> Problem
Copy each line of the data below exactly, leaving out pictures.

> Recorded information
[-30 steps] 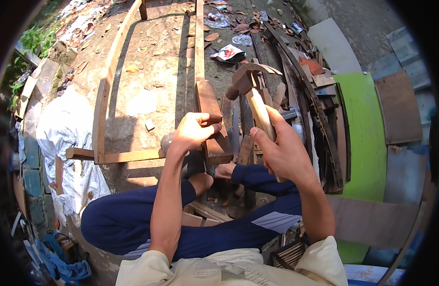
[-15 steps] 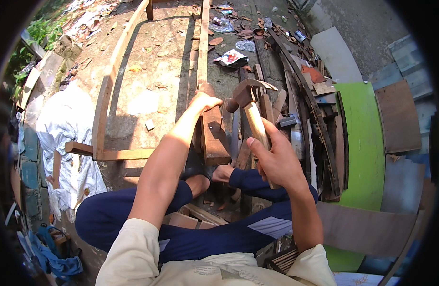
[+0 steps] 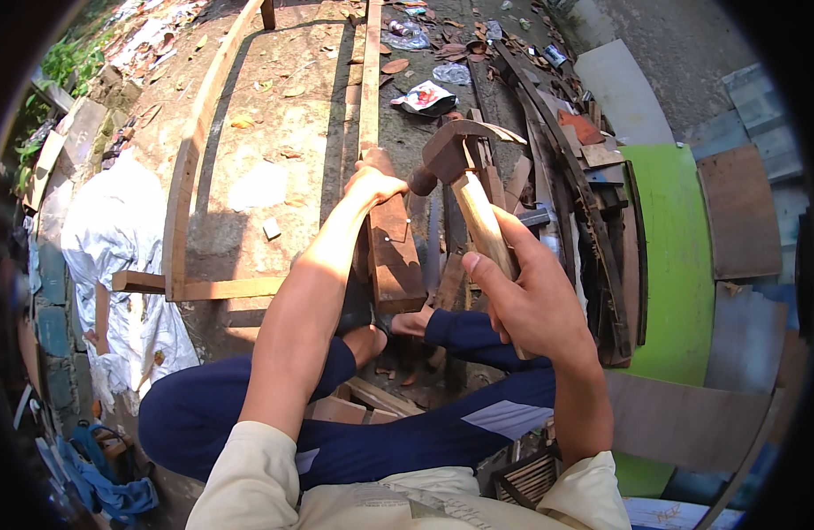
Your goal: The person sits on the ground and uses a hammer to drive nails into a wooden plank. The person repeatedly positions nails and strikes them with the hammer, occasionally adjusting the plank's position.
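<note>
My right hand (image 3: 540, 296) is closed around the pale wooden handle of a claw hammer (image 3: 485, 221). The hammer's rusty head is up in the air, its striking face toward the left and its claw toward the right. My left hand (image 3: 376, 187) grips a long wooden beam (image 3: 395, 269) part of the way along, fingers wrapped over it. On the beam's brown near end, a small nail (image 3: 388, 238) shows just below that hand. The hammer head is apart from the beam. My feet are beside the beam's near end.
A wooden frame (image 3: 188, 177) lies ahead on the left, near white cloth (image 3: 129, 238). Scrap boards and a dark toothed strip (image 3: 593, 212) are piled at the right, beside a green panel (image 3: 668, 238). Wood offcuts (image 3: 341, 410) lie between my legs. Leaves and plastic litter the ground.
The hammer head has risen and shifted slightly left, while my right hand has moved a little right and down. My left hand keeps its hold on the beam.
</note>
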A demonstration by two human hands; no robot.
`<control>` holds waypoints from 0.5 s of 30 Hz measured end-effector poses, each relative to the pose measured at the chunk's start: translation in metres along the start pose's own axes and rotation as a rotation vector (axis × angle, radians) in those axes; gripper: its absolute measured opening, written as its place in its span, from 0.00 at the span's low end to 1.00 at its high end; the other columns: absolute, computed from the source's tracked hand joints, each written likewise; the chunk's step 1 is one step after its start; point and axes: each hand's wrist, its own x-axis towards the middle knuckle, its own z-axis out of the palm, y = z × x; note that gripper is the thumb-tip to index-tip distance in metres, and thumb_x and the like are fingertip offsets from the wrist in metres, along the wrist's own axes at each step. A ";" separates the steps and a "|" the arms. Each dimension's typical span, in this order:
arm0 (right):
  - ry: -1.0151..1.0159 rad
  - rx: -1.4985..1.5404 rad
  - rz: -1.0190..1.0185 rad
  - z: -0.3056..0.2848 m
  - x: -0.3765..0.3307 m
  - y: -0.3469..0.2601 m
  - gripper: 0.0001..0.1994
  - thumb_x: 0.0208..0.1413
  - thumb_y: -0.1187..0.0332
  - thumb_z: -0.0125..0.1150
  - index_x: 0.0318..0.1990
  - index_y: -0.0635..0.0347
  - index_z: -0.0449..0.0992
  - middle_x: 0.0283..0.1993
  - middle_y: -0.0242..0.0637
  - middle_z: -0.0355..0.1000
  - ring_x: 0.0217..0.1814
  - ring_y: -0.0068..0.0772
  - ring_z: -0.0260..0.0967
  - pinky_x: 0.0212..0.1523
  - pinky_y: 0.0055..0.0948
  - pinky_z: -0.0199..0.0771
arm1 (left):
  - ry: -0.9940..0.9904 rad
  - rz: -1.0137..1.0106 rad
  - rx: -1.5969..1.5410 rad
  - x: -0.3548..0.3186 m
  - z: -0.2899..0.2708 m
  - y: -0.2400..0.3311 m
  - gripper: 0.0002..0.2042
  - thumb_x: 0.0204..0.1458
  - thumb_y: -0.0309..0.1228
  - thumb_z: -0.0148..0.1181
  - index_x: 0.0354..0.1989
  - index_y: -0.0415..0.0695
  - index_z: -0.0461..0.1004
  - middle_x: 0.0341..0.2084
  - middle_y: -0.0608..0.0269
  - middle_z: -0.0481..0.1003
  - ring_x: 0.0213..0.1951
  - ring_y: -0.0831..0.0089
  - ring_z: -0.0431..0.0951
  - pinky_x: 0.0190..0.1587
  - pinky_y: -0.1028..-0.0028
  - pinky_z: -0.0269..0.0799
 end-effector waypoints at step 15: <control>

> Exercise response
[-30 steps] 
[-15 steps] 
[+0 steps] 
Your goal: The person sits on the ground and uses a hammer to drive nails into a wooden plank. The person repeatedly positions nails and strikes them with the hammer, occasionally adjusting the plank's position.
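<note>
My right hand (image 3: 540, 296) is closed around the pale wooden handle of a claw hammer (image 3: 485, 221). The hammer's rusty head is up in the air, its striking face toward the left and its claw toward the right. My left hand (image 3: 376, 187) grips a long wooden beam (image 3: 395, 269) part of the way along, fingers wrapped over it. On the beam's brown near end, a small nail (image 3: 388, 238) shows just below that hand. The hammer head is apart from the beam. My feet are beside the beam's near end.
A wooden frame (image 3: 188, 177) lies ahead on the left, near white cloth (image 3: 129, 238). Scrap boards and a dark toothed strip (image 3: 593, 212) are piled at the right, beside a green panel (image 3: 668, 238). Wood offcuts (image 3: 341, 410) lie between my legs. Leaves and plastic litter the ground.
The hammer head has risen and shifted slightly left, while my right hand has moved a little right and down. My left hand keeps its hold on the beam.
</note>
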A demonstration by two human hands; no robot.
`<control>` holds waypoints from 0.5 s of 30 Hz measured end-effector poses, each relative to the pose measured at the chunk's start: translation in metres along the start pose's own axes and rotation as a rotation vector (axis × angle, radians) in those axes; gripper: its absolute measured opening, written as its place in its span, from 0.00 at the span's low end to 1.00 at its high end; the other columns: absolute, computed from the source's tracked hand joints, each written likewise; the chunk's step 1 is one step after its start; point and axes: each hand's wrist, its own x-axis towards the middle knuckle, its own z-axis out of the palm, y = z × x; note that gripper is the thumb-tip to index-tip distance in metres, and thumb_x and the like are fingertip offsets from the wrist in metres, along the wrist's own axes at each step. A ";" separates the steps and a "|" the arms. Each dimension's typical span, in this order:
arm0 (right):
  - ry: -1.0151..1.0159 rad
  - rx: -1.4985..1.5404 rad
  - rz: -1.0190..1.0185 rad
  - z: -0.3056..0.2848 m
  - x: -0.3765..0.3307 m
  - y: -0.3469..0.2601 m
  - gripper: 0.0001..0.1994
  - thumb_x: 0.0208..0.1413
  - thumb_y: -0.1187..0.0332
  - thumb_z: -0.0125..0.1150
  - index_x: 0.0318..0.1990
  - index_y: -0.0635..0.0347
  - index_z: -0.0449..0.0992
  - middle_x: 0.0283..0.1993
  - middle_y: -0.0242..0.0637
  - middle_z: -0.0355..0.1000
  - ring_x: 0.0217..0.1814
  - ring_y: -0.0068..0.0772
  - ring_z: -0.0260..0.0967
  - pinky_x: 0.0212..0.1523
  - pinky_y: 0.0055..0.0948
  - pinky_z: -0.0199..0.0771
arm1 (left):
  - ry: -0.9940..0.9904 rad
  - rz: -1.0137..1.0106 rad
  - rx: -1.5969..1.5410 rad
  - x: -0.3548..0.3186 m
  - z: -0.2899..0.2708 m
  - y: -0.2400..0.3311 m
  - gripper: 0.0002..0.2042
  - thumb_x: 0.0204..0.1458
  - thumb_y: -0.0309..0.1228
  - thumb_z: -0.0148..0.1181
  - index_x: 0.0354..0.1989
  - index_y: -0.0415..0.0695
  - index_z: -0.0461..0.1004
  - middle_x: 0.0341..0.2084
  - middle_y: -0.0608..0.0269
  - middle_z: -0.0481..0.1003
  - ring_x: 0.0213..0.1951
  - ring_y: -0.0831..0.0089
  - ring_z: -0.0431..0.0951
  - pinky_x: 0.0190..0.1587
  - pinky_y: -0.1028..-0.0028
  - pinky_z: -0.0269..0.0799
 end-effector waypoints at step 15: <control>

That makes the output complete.